→ EXERCISE DATA:
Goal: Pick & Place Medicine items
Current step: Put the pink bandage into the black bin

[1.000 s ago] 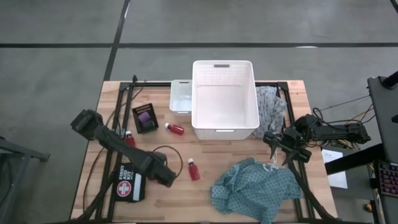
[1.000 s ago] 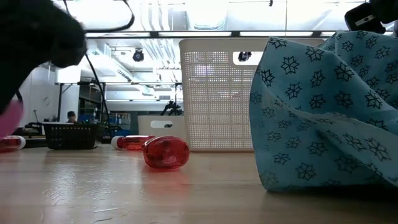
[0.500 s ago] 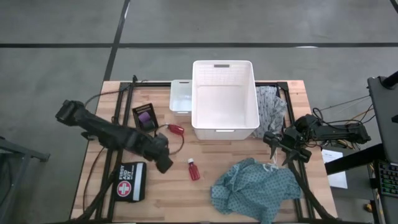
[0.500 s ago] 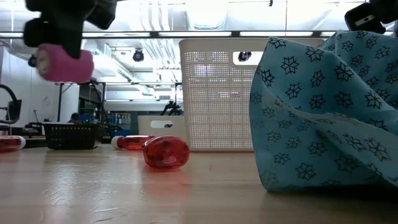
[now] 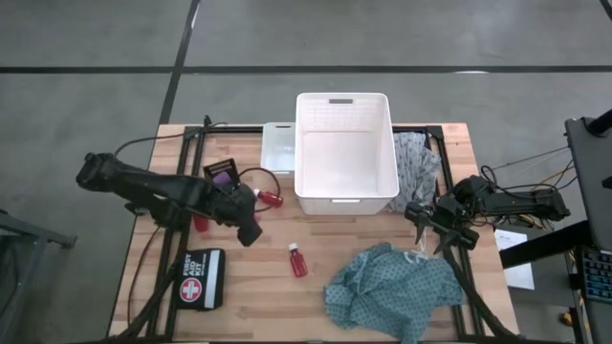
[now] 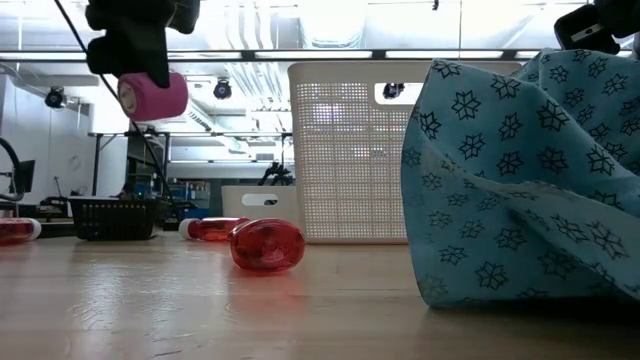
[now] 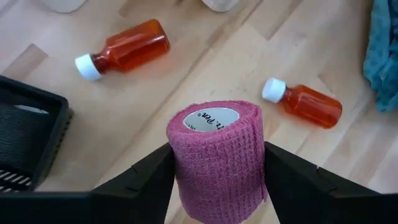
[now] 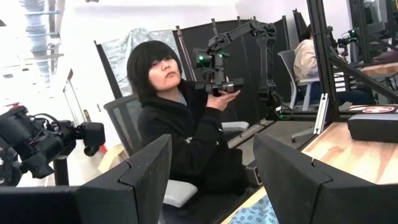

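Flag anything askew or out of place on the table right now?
Two small red bottles with white caps lie tipped on their sides on the wooden table, neither upright. The teal patterned cloth sits crumpled near the front edge. Nothing looks spilled or broken. The left pincer holds a pink bandage roll aloft.

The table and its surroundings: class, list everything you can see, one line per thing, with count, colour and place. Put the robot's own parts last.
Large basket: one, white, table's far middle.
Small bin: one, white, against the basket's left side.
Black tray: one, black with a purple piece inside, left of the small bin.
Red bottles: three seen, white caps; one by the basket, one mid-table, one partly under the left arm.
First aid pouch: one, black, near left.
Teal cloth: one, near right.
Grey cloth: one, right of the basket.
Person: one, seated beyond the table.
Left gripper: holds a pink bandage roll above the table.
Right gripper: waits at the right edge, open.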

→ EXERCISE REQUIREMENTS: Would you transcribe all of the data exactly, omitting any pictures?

→ OUTPUT OF THE EXERCISE:
Goal: Pick & Place Medicine items
Current step: Put the pink bandage into the black bin

[1.000 s ago] 
[1.000 s ago] 
[0.500 s ago] 
[0.500 s ago] 
[now] 
[now] 
[now] 
[now] 

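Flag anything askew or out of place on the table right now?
Two small red bottles with white caps lie tipped on their sides on the wooden table, neither upright. The teal patterned cloth sits crumpled near the front edge. Nothing looks spilled or broken. The left pincer holds a pink bandage roll aloft.

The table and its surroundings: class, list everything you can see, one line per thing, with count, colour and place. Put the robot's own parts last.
Large basket: one, white, table's far middle.
Small bin: one, white, against the basket's left side.
Black tray: one, black with a purple piece inside, left of the small bin.
Red bottles: three seen, white caps; one by the basket, one mid-table, one partly under the left arm.
First aid pouch: one, black, near left.
Teal cloth: one, near right.
Grey cloth: one, right of the basket.
Person: one, seated beyond the table.
Left gripper: holds a pink bandage roll above the table.
Right gripper: waits at the right edge, open.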

No further answer is required.